Re: UAX#14-20: undesriable line breaking opportunities (parenthese and quotation marks)

From: Asmus Freytag (
Date: Wed Jul 25 2007 - 15:58:41 CDT

  • Next message: Philippe Verdy: "RE: UAX#14-20: undesriable line breaking opportunities (parenthese and quotation marks)"

    With all changes to UAX#14, it is important to make sure that existing
    implementations can continue to be conformant as much as possible, that
    constraints on character behavior are retained for formatting characters
    (so that people cannot redesign a ZWSP or WJ by treating it in novel and
    incompatibel ways and claiming conformance), while making sure that
    there are no unreasonable (and artificial) restraints on higher level
    protocols. I believe in large measure, Andy has been able to do that in
    the latest update.

    As for the putative issue you raise here, Ken has already pointed out
    why there may not in fact be a problem where you see one. Your furhter
    statements show that you haven't fully understood some of the core
    concepts of the way the default line breaking algorithm is intended to work.

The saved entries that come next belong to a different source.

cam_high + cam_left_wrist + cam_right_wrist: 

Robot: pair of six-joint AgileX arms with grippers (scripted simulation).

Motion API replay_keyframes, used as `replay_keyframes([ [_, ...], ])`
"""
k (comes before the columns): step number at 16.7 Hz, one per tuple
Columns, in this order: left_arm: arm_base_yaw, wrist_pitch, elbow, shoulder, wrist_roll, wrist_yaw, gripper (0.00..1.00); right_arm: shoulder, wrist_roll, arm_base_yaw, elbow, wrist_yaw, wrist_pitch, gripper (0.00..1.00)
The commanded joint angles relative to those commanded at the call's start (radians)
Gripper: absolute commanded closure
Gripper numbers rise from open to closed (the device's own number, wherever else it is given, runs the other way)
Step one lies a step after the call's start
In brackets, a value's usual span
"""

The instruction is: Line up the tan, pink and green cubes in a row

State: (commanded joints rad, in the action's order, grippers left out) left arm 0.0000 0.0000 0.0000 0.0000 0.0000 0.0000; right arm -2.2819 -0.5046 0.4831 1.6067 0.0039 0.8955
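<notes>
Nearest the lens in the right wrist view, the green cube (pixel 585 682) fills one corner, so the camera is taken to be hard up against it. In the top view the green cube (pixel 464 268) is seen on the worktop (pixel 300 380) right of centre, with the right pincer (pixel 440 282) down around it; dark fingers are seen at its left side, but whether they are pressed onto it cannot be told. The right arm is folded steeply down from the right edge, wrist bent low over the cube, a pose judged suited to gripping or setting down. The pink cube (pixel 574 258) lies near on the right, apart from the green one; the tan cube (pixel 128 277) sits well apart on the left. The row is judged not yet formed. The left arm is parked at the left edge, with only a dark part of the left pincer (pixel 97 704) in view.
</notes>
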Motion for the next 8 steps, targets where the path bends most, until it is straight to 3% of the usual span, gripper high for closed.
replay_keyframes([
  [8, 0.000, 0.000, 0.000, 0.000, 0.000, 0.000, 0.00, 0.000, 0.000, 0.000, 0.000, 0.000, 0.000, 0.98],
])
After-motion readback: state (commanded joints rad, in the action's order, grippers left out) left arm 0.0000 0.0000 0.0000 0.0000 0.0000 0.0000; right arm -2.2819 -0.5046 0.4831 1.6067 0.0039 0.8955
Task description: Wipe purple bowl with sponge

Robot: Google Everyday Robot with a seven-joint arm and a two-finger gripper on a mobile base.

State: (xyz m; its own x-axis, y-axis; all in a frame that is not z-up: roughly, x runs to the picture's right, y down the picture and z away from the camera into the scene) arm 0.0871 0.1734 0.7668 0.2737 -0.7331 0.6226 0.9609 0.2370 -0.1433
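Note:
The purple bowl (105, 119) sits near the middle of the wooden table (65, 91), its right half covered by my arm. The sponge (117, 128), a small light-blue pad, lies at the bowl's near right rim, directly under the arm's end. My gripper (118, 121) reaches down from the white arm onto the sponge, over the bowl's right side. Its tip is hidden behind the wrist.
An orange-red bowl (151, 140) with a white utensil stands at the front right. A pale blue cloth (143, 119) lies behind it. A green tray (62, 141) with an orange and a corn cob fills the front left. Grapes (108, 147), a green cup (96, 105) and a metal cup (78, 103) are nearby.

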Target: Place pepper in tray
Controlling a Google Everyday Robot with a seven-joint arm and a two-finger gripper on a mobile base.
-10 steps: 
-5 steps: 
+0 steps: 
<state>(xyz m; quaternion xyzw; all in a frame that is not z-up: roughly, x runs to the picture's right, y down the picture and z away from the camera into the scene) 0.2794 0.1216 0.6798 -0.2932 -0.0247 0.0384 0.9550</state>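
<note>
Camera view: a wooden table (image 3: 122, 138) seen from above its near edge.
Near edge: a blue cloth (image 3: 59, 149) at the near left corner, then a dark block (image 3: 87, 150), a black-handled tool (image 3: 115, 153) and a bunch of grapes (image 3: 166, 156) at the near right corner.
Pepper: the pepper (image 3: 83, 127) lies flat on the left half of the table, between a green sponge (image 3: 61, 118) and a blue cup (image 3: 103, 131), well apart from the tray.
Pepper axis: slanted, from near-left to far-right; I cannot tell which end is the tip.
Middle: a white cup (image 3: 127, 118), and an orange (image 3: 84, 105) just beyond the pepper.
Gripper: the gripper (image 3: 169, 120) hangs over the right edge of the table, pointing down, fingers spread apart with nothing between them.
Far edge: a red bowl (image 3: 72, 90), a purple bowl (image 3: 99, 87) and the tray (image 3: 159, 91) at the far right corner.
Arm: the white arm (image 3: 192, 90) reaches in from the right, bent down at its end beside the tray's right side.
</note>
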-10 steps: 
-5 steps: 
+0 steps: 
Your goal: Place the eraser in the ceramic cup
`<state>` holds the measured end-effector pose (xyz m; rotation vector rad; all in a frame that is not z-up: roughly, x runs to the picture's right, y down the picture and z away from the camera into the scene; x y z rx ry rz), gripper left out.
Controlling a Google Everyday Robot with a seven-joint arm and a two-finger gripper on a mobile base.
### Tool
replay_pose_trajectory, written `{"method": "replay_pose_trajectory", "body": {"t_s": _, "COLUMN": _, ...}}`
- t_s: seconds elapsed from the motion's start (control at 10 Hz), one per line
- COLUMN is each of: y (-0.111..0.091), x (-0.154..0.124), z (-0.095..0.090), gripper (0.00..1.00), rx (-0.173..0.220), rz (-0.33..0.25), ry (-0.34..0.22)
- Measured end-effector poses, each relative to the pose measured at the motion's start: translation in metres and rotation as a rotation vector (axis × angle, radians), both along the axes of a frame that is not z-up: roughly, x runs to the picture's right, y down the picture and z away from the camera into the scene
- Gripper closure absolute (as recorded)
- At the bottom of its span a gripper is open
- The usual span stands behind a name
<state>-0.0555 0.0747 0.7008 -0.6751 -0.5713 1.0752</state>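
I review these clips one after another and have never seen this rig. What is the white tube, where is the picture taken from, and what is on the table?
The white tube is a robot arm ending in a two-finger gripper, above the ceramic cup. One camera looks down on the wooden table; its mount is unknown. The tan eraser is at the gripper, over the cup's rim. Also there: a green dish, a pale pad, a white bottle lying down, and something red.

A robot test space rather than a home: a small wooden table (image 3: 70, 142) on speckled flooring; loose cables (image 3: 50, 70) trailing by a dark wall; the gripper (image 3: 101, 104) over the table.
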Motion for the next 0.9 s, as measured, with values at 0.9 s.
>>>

    On 7/25/2007 5:17 AM, Philippe Verdy wrote:
    > As an alternative to my proposal, parentheses or quotation marks could also
    > be described by making them inherit the line breaking opportunity property
    > from the character they immediately surround, while keeping the prohibition
    > of linebreking between the parenthese/quotation mark and the inner character
    > it touches.
    For quotation marks, it's not possible to determine what the inner
    character is on the *character* level. See the fascinating discussion of
    this topic in the relevant chapter of the standard.
    > This would correctly handle the case of parentheses used to surround
    > ideographs, because parentheses should not be detached from the inner
    > ideograph, despite they should still remain breakable from the outer
    > character, as if these characters were absent from the text (so the line
    > break rule would treat parentheses and quotation marks as if they were
    > diacritics and part of a larger unbreakable grapheme cluster with the inner
    > character used as the effective base, and line breaking would be analyzed by
    > first ignoring them but just checking the breaking opportunities between the
    > inner and outer character.)
    The default way to handle parens in ideographic context need to match
    the common or legacy practice; that's at least the design point: to
    allow the default to reflect (reasonable) existing or legacy practice
    for a given script out of the box. A complicated re-analysis might be a
    basis for your own customization for a very sophisticated layout engine,
    but is misplaced here.

    Also, the class CM inherits from the *preceding* character. Your model
    would result in inheritance in the other direction, which would
    invalidate all existing implementations (not even those that import the
    UCD tables could update to such a scheme w/o changes in architecture).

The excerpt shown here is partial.